- Task -
Go line by line through the records and tally those that include "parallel". Respond with the tally only.

━━━ Recorded information

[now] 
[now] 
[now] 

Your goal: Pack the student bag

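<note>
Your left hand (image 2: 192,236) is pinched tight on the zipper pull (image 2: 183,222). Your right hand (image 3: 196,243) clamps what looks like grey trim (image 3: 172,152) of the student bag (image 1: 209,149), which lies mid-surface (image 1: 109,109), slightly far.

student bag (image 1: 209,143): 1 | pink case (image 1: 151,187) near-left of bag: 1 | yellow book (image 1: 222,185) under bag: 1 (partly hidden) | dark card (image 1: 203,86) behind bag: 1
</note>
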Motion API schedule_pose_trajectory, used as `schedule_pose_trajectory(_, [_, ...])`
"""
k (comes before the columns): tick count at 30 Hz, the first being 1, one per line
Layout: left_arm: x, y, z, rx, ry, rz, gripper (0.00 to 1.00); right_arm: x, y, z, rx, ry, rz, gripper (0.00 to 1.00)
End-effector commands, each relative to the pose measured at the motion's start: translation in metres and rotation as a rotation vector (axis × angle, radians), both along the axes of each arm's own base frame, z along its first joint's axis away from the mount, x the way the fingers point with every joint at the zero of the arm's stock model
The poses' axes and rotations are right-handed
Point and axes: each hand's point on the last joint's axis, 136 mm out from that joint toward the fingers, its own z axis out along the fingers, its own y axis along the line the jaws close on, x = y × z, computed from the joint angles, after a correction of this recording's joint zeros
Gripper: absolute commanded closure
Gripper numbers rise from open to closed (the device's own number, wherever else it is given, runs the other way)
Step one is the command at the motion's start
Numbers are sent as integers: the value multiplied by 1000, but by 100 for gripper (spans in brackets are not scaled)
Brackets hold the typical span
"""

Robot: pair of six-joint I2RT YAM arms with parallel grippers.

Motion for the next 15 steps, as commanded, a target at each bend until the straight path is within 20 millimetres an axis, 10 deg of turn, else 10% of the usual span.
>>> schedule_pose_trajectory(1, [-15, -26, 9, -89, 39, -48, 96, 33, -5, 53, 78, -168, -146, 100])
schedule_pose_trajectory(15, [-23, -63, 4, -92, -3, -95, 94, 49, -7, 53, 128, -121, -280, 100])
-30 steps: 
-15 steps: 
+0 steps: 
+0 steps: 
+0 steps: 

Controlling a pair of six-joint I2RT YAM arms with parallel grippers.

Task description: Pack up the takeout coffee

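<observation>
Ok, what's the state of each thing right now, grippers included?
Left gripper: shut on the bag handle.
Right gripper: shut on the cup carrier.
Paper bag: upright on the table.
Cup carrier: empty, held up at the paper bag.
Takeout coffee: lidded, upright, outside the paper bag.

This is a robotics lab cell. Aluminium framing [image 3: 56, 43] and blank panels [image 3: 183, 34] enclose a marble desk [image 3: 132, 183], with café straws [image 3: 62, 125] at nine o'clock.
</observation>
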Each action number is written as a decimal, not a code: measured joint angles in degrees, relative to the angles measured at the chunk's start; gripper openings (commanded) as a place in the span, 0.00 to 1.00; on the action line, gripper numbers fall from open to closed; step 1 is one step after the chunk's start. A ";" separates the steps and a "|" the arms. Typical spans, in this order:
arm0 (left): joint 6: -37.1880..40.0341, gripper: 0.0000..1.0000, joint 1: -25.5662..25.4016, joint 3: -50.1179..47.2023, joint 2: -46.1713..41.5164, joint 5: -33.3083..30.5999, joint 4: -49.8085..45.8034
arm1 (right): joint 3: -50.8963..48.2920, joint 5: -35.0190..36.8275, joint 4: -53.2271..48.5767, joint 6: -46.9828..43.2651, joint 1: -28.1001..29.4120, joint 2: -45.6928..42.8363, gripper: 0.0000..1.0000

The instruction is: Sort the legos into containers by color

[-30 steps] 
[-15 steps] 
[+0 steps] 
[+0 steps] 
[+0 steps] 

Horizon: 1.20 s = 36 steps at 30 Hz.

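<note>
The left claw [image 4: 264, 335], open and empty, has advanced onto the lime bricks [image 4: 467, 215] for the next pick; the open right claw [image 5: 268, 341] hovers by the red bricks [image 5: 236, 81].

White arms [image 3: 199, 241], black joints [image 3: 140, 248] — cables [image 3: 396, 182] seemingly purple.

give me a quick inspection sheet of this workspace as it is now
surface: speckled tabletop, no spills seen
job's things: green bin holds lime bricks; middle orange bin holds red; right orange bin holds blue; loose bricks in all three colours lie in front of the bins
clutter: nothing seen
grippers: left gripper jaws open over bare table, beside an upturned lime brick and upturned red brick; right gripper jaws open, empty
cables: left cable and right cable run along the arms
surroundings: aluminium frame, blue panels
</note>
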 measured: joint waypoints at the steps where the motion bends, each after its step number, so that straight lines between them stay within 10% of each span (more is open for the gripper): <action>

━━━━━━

- Your response -
2